女性は約1週間にわたって学校まで付き添いましたが、娘は通学の途中で泣き出すなど、心の不安定さを見せるようになったのです。
共働きの家庭でしたが、娘は「お母さんがそばにいてほしい」と強く訴えるようになりました。
会社に相談したところ、介護休業の申請には必要性を示す書類の提出が求められました。
主治医からは「パニック障害などの症状により、常時の見守りが不可欠」と記された診断書が出され、それを基に同年6月から介護休業に入ることができました。
仕事と子育ての両立、変化と向き合う母の思いは
2020年、コロナ禍の影響で在宅勤務が導入されたことを機に、女性は仕事に復帰しました。
長女のサポートをしながら、自宅での勤務を続ける日々が始まりました。
現在、長女は小学6年生になり、考古学などの分野に関心を持つようになりました。
外出にも前向きになり、「博物館に行きたい」と話すほど活動的になってきています。
女性は、「当時、仕事を辞めて娘に付きっきりになることも考えましたが、それでは自分自身がつらくなっていたと思います。働き続けられて本当によかった」と語ります。
しかし、状況は変わりつつあります。
勤務先では2024年12月から、月の半分以上は出社が必要となる方針が示されました。
夫も在宅勤務が可能な職種であるため、互いにスケジュールを調整しながら、家庭と仕事のバランスを保つ努力を重ねています。
それでも、「このまま働き続けられるのかという不安は常につきまといます」と不安を打ち明けます。
また、「子どもの居場所を探した時、小学低学年向けの支援が極端に少ないことに気づきました。学年や個別の状況に応じた柔軟な支援体制が、社会全体に整っていてほしいと感じます」とも語りました。
子どもの不登校支援に「介護休業」を活用する道もあり
子どもの不登校と仕事の両立に悩む保護者にとって、利用可能な支援制度の一つとして「介護休業」があります。
この制度では、家族に継続的な介護が必要な場合、最長で通算93日間の休業が認められており、「子ども」や「孫」も対象に含まれています。
社会保険労務士の水城弘之さん(55歳)は、「国が定める要件に適合すれば、不登校のケースにも介護休業が適用できることがあります」と説明しています。
「常時介護」の条件としては、国が示す12項目のうち、たとえば「自己や他人を傷つける行動がある」ことなどが含まれます。
こうした状況がある場合には、不登校の子どもでも条件に合致する可能性がありますが、制度の利用可否は最終的には職場側の判断となります。
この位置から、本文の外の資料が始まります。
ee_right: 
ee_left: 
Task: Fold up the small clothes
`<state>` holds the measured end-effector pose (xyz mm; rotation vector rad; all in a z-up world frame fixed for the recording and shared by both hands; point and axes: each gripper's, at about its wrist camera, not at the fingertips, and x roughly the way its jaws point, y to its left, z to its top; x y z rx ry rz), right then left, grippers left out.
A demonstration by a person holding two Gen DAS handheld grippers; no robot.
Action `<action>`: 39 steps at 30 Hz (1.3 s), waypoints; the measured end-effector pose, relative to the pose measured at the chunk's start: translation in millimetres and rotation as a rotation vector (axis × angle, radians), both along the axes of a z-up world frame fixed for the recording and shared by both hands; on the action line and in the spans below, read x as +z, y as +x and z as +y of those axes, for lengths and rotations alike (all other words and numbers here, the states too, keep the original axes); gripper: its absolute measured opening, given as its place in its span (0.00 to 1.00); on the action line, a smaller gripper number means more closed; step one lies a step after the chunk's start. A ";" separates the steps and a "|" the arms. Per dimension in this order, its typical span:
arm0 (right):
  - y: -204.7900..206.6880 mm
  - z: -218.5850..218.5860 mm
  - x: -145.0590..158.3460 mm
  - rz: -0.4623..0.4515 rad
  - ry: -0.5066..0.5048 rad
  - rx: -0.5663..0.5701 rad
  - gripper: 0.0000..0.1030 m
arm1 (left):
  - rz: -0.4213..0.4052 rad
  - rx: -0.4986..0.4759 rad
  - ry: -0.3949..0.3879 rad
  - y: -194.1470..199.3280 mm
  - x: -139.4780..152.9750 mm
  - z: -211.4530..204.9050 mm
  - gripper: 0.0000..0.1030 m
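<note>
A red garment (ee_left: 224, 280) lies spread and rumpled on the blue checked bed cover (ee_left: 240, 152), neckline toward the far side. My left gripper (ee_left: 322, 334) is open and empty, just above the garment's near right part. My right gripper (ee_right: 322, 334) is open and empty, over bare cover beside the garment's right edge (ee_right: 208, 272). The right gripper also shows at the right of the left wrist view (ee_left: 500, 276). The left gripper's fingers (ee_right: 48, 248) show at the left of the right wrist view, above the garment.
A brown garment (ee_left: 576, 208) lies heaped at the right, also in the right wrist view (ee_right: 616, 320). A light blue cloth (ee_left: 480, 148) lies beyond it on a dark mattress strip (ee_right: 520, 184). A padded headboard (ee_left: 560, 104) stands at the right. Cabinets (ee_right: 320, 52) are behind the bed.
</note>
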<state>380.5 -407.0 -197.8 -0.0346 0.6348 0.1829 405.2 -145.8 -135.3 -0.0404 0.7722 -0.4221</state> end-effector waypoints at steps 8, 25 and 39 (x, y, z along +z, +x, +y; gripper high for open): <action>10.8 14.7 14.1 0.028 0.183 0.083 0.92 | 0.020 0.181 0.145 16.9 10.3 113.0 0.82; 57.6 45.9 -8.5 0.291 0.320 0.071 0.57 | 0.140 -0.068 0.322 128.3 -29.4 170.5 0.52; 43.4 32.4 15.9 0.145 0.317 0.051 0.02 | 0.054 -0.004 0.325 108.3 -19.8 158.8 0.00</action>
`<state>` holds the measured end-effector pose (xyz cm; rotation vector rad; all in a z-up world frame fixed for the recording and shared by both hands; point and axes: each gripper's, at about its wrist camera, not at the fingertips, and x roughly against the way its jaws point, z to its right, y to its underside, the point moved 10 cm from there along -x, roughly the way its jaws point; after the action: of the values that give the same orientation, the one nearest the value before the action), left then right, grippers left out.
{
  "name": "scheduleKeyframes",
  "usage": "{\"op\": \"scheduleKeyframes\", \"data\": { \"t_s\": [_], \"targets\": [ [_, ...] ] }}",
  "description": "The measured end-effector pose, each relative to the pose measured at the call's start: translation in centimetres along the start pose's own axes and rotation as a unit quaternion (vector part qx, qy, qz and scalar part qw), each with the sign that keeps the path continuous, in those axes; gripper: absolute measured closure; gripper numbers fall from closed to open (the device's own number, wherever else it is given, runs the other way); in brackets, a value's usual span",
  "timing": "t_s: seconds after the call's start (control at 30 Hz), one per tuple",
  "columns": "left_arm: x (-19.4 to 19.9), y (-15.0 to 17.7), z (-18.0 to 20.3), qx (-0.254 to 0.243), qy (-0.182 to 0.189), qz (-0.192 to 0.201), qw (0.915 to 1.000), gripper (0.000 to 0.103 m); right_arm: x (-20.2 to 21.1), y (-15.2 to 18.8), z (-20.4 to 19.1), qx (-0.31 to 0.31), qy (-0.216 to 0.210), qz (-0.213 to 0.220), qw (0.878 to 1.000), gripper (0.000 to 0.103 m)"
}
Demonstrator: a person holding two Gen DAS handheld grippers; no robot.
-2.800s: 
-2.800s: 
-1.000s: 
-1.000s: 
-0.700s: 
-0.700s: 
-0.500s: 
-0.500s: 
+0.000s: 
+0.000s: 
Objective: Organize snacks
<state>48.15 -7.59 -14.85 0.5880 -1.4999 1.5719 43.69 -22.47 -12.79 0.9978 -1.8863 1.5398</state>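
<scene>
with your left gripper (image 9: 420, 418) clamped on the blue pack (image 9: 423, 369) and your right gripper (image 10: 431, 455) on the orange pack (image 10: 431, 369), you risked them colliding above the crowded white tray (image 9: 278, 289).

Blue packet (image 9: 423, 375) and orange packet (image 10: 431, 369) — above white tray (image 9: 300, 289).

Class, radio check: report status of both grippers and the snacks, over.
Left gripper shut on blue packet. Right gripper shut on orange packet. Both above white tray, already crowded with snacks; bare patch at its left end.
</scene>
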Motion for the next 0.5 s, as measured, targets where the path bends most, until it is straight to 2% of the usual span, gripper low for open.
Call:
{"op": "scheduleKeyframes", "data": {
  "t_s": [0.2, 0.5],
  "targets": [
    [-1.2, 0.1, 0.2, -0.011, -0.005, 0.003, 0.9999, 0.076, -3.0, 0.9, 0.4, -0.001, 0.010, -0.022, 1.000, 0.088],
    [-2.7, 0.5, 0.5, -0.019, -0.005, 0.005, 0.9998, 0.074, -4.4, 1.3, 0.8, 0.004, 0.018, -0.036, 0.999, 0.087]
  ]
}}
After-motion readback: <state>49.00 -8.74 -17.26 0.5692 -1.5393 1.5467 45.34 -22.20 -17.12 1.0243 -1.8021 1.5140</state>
もっとも、介護休業の期間は最大でも93日間に限られています。
水城さんは「この制度は、単に親がすべての世話をするための時間というよりも、フリースクールの情報を集めたり、医療機関を受診したりと、社会的な支援につなげるための準備期間として活用してほしい」と語ります。
厚生労働省の担当者も、「休業期間中にすべての課題を解決するというよりも、今後の支援へとつなげるための土台を築く時間として考えていただきたい」と呼びかけています。